I digress. The kinds of knowledge and skills that are called for to do this kind of thing, seem to be the kinds of things that many of us urbanites either ignore, have never considered, or assume that "someone else will do that for me". Take a visceral example: Meat. Where does meat come from? The story goes that a school kid asked that question innocently answers "the supermarket", and when pressed as to -where- the meat, the actual flesh comes from, answers, "umm, a cow? on a farm?" The same could be said for "bread" or "your shoes".

Well, I like to know how to do this kind of thing myself. Because it's fun to know how, to make things, and it might just be hands some day.
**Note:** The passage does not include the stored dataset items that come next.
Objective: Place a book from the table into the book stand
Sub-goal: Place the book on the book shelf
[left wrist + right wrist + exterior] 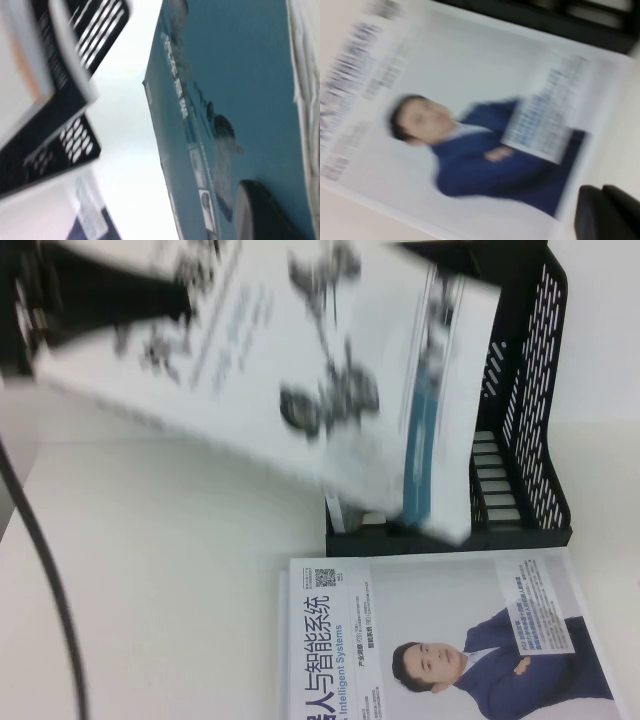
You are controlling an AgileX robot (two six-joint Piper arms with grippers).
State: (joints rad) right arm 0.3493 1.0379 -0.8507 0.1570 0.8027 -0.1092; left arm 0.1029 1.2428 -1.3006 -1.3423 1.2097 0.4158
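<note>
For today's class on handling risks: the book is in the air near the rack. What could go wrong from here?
1. The left gripper holds the book by one end, so it may sag or slip.
2. Its low edge could catch the book stand rim.
3. It could drop onto the blue-suit book, beneath the right gripper.

Paper book (300, 370) had a smooth white cover; book stand (530, 390) was perforated black plastic; tabletop (170, 570) was matt white.
</note>
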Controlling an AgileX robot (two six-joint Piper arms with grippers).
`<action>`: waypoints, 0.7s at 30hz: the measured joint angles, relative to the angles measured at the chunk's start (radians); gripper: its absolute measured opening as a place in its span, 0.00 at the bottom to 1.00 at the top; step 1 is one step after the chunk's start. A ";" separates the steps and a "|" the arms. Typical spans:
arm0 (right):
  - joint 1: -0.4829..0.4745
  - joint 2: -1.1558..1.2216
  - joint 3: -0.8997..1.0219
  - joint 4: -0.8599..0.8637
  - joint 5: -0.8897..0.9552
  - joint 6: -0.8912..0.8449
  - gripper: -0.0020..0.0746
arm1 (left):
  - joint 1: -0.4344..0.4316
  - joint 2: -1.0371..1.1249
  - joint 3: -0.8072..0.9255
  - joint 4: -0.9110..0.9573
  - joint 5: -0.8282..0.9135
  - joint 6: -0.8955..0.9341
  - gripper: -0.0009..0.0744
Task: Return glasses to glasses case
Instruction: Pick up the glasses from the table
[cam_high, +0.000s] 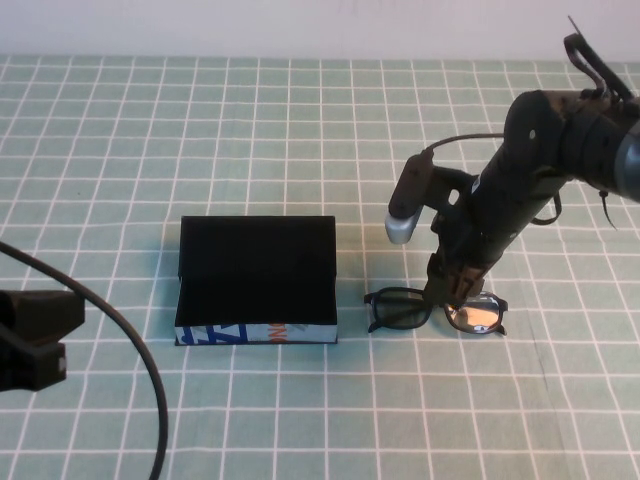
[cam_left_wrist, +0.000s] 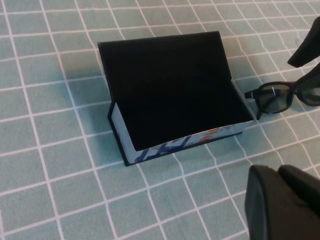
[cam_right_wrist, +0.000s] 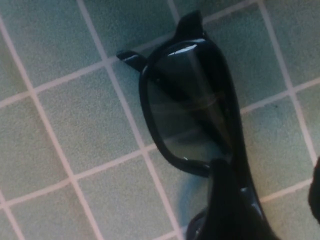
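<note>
The black glasses (cam_high: 435, 310) lie on the green checked cloth just right of the glasses case (cam_high: 257, 280), also seen as glasses (cam_left_wrist: 280, 97) and glasses (cam_right_wrist: 190, 100). The case (cam_left_wrist: 170, 95) stands open, its lid tilted back, black inside, with a blue, white and orange front. My right gripper (cam_high: 455, 295) is down over the bridge of the glasses. It is open (cam_right_wrist: 270, 200), one finger on the frame's near side and the other across it with cloth showing between. My left gripper (cam_left_wrist: 277, 172) is shut and empty, parked at the near left, short of the case.
The left arm (cam_high: 35, 335) and its cable (cam_high: 140, 360) lie at the near left of the table. The green cloth (cam_high: 300, 140) spreads flat all round the case and glasses.
</note>
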 joint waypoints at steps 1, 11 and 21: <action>0.000 0.008 0.000 0.000 0.000 -0.004 0.45 | 0.000 0.000 0.000 0.000 0.002 0.000 0.01; 0.000 0.062 -0.006 0.027 -0.002 -0.014 0.31 | -0.026 0.000 0.000 0.005 0.004 0.000 0.01; 0.000 0.062 -0.012 0.054 0.026 -0.014 0.09 | -0.029 0.000 0.000 0.018 0.004 0.000 0.01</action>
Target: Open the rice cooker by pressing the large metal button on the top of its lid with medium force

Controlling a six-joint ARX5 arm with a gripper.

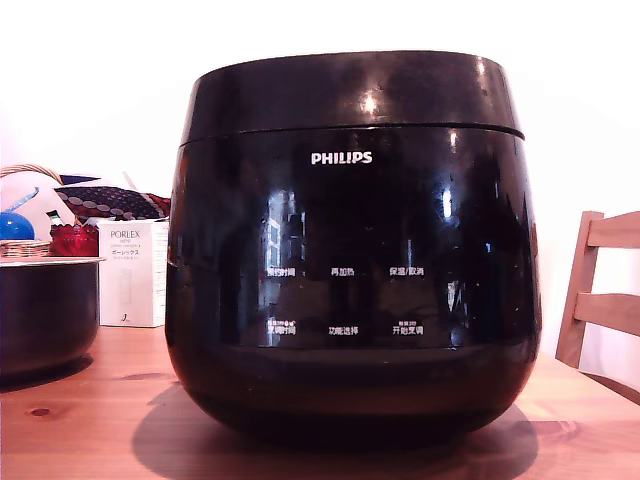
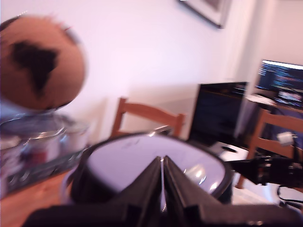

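Note:
The glossy black rice cooker [image 1: 350, 260] with a white PHILIPS logo fills the middle of the exterior view, standing on a wooden table [image 1: 90, 420]. Its lid [image 1: 350, 95] is down and closed. No gripper shows in the exterior view. In the blurred wrist view my gripper [image 2: 162, 163] is shut, its two dark fingers pressed together with nothing between them, hovering over the round reflective lid [image 2: 118, 161]. A pale shiny spot, likely the metal button [image 2: 196, 172], lies on the lid just beside the fingertips. I cannot tell whether the fingers touch the lid.
On the exterior view's left are a dark metal pot [image 1: 45, 310], a white PORLEX box [image 1: 133, 270] and a basket of items [image 1: 30, 245]. A wooden chair [image 1: 600, 290] stands on the right. The wrist view shows another chair [image 2: 147, 116], a dark monitor [image 2: 220, 113] and a brown globe [image 2: 42, 61].

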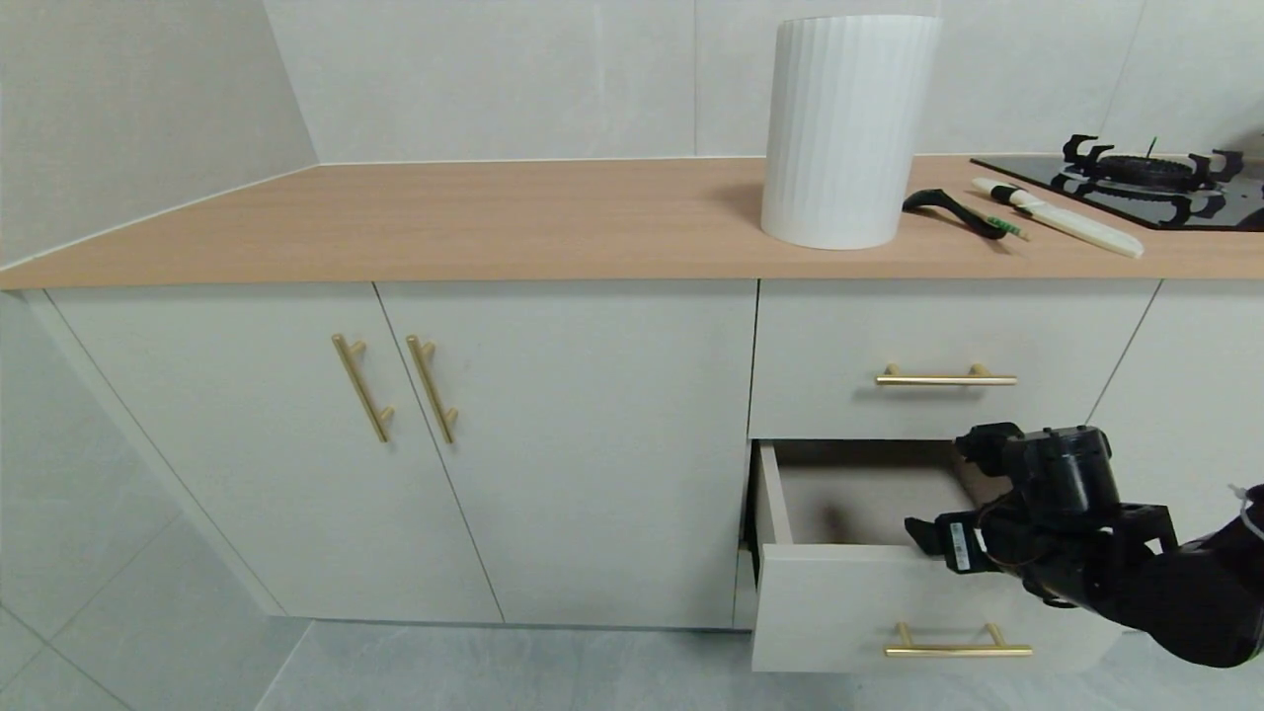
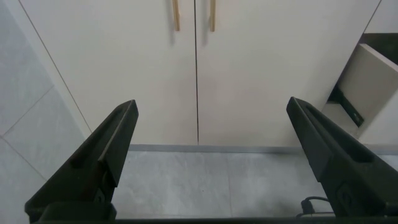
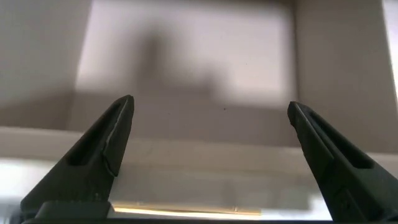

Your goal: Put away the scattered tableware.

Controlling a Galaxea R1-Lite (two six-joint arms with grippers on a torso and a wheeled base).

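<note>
The right gripper (image 1: pixel 943 486) hangs released and empty over the front edge of the open lower drawer (image 1: pixel 839 602). The left gripper (image 2: pixel 211 106), fingers likewise spread, faces the 2 cabinet doors (image 2: pixel 249 62) low near the floor. The knife (image 1: pixel 1062 217) and peeler (image 1: pixel 953 209) lie on the counter (image 1: pixel 444 217) between the white container (image 1: pixel 844 128) and the stove (image 1: pixel 1136 178).

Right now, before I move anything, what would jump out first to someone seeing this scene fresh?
The tall white ribbed container on the countertop draws the eye first, with a black-handled utensil and a white knife lying beside it toward the stove. Below, the lower drawer is pulled out, the right gripper open above it.
</note>
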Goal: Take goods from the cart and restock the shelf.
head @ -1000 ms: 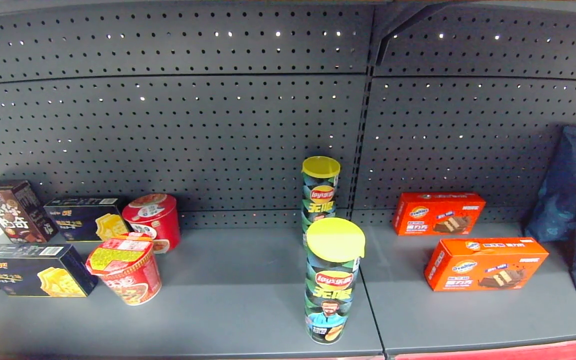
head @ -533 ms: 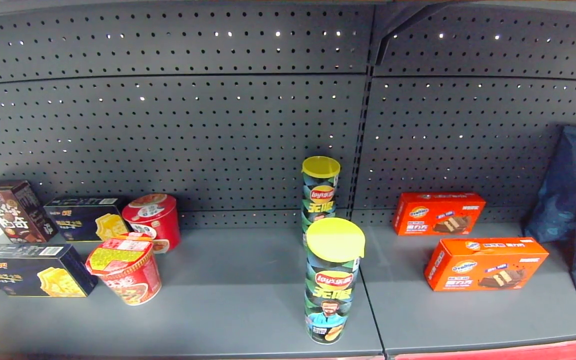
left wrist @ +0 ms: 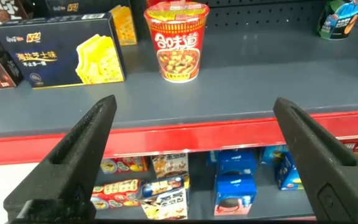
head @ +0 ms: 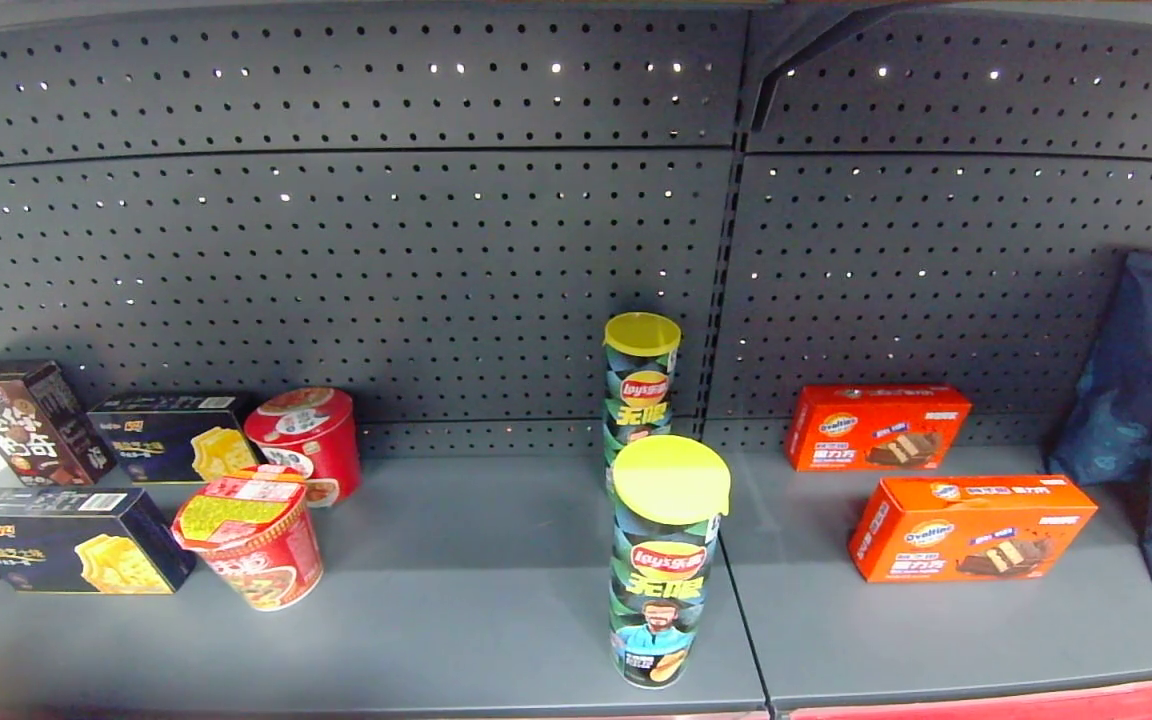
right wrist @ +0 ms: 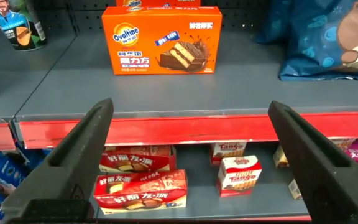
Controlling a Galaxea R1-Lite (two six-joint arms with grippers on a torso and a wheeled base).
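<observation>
Left gripper [left wrist: 194,104]: fingers wide apart, nothing between them. It hangs before the red front edge of the shelf [head: 496,600], facing the front cup [left wrist: 176,40] and a dark box [left wrist: 67,53].

Right gripper [right wrist: 190,106]: fingers wide apart, empty. It hangs before the same edge, facing the front orange box [right wrist: 160,40].

Goods on shelf:
- Front can [head: 667,570] stands upright near the middle seam, with the rear can [head: 641,390] straight behind it.
- Rear cup [head: 304,440] stands behind the front cup, at left.
- Rear orange box [head: 876,427] is by the back panel.
- Blue bags [head: 1146,400] are at the right end.

The lower shelf carries snack boxes [right wrist: 142,186].
</observation>
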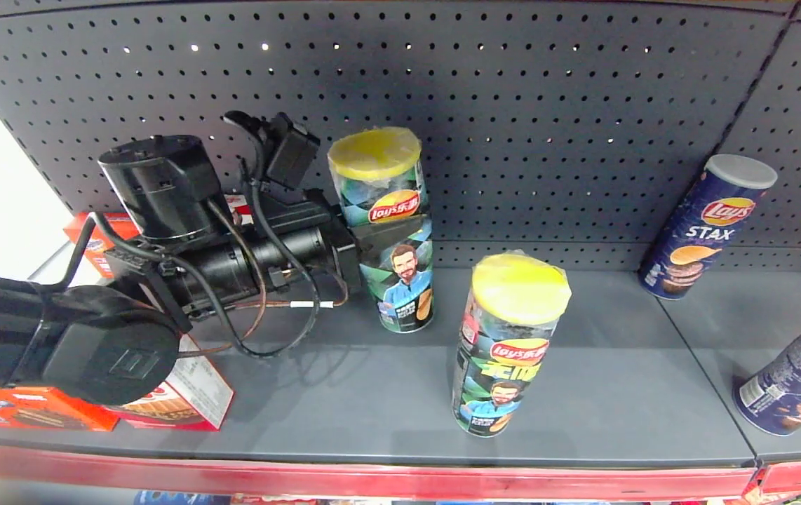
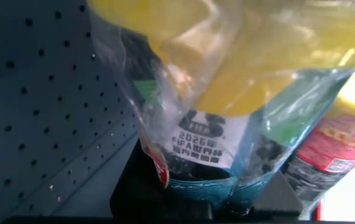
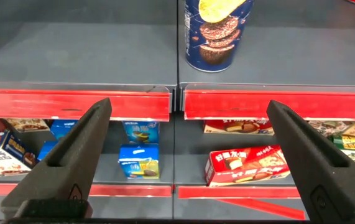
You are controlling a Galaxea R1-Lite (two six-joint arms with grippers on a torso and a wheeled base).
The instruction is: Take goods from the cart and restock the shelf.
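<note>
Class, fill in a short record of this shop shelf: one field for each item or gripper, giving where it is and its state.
Left gripper: shut on the held can, yellow-lidded, upright near the pegboard
Second yellow-lidded can: standing free, nearer the shelf front, right of the held one
Back blue can: by the pegboard, on the right
Front blue can: far right, near the front edge
Boxes: at the left end
Right gripper: open, facing the red front edge
</note>
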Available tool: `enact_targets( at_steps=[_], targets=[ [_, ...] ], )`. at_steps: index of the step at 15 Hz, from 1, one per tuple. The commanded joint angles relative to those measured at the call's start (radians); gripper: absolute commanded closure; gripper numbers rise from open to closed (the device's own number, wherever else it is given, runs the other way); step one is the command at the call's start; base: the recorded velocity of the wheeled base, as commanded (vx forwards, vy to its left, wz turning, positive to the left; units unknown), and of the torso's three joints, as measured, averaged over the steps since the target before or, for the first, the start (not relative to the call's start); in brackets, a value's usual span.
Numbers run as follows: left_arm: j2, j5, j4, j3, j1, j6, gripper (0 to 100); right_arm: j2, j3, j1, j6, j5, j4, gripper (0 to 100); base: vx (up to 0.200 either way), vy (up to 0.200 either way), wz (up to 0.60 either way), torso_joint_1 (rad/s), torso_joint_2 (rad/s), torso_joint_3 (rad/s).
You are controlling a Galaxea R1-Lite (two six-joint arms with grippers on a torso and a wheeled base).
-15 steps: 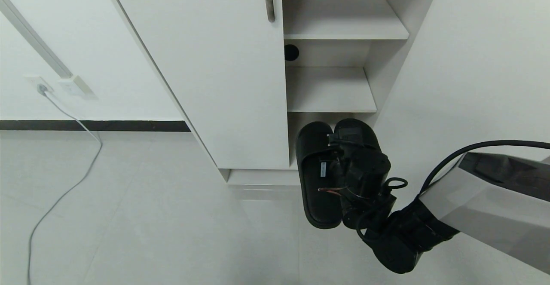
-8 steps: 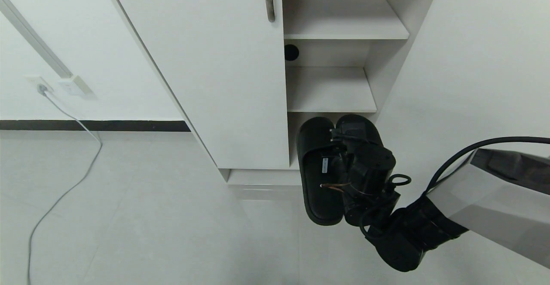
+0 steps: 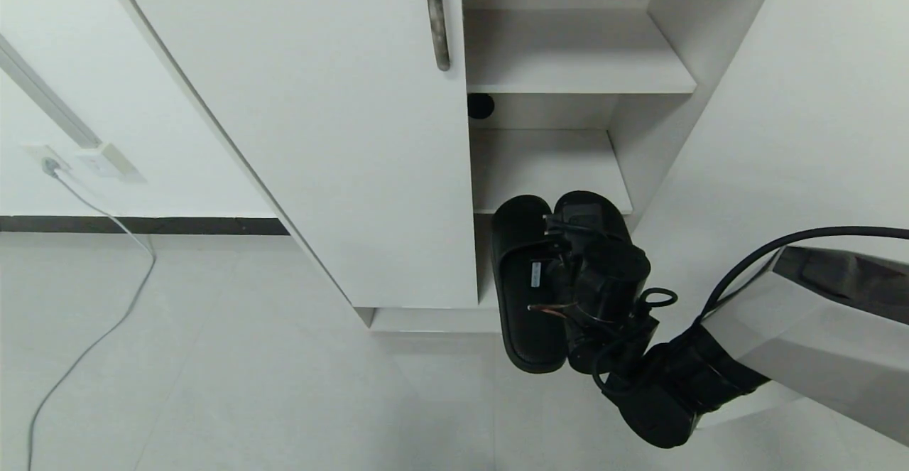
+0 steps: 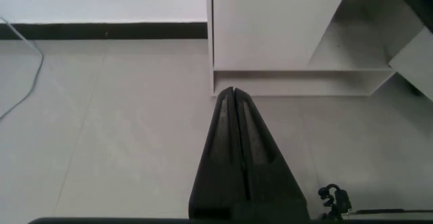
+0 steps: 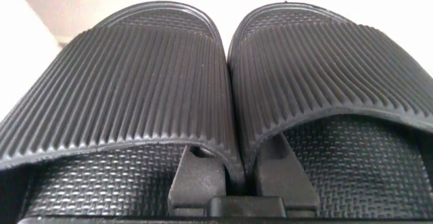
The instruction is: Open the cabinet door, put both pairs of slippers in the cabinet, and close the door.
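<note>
A pair of black slippers (image 3: 529, 279) hangs side by side in the air, toes toward the open cabinet, just before its lowest compartment. My right gripper (image 3: 561, 272) is shut on the pair, one finger inside each slipper, pinching the two inner walls together. In the right wrist view the ribbed straps of the slippers (image 5: 135, 95) arch over the fingertips (image 5: 196, 180). The cabinet door (image 3: 319, 137) stands open to the left with its metal handle (image 3: 435, 16) at the edge. My left gripper (image 4: 234, 97) hangs shut and empty above the floor, before the cabinet's base.
White shelves (image 3: 568, 55) stand one above the other inside the cabinet, with a dark round hole (image 3: 481, 105) in the back panel. A grey cable (image 3: 92, 315) runs from a wall socket (image 3: 46, 162) across the floor at the left. A white wall (image 3: 817, 101) borders the cabinet on the right.
The head camera has shifted, so the cabinet now looks larger and lower in the picture. The right gripper with the slippers has crept slightly toward the cabinet.
</note>
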Motion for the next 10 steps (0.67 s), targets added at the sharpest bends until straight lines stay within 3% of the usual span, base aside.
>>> enact_targets(
  at_steps=[1,4,10],
  targets=[
    [0.001,0.001,0.0,0.0,-0.001,0.0,100,0.013,0.0,-0.002,0.0,0.003,-0.002,100,0.0,0.0,0.0,0.0,0.0,0.0],
    [0.001,0.002,0.0,0.0,0.001,-0.003,100,0.045,-0.012,-0.027,0.006,0.037,-0.002,100,0.0,0.0,0.0,0.0,0.0,0.0],
    [0.001,0.004,0.0,0.0,-0.001,-0.005,100,0.109,-0.182,-0.091,0.006,0.066,0.072,100,0.0,0.0,0.0,0.0,0.0,0.0]
  ],
)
I've previously talked about preserving (canning, mostly) and growing our own food items as well as training and practicing "survivalism" and "useful skills" which leads me to the main focus of this post: Where do you go to learn "homesteading"? I myself have turned to books! Four of the book I have used to teach myself how to do some things are pictured here; Guide, Canning, Freezing, Curing & Smoking for meat keeping, Tan Your Hide! for turning skins into leather, The Urban Homestead for its down-home DIY ideas and Toolbox for Sustainable City Living for more of the same.

Perhaps these are "too simple", "too hippy" or "too out there" for your needs, but I want to have an understanding of not only what I don't know, what I do know, but also to have tools at hand to educate those around me. Electricity is a tenuous resource, those of you who have visited third world nations can attest to that. Books, whilst delicate in their own way, are power-independent. I'll be sad, come the EMP, the power station/lines being out or apocalypse, if you are unable to read my blog, and that I won't be able to continue my postings, but having a stash of books with valuable knowledge at hand will be a comfort. Sitting back at home whilst everything is fine, reading up on "how things are made" or planning out my next urban homestead improvement, making delicious and lasting foods.

So, for those of you who didn't grow up on farms, or had parents, or grandparents who taught you all "the old tricks" but still want to be able to do all the "old timey" for when you can no longer just order a pizza delivery online, or duck to the 7-Eleven for that whatsit, I heartily recommend finding yourself a selection of "how-to" book, comparing, contrasting, and trialing out their techniques, suggestions and finding what works for you, and your situation, before there is no choice. It's fun, informative and very satisfying.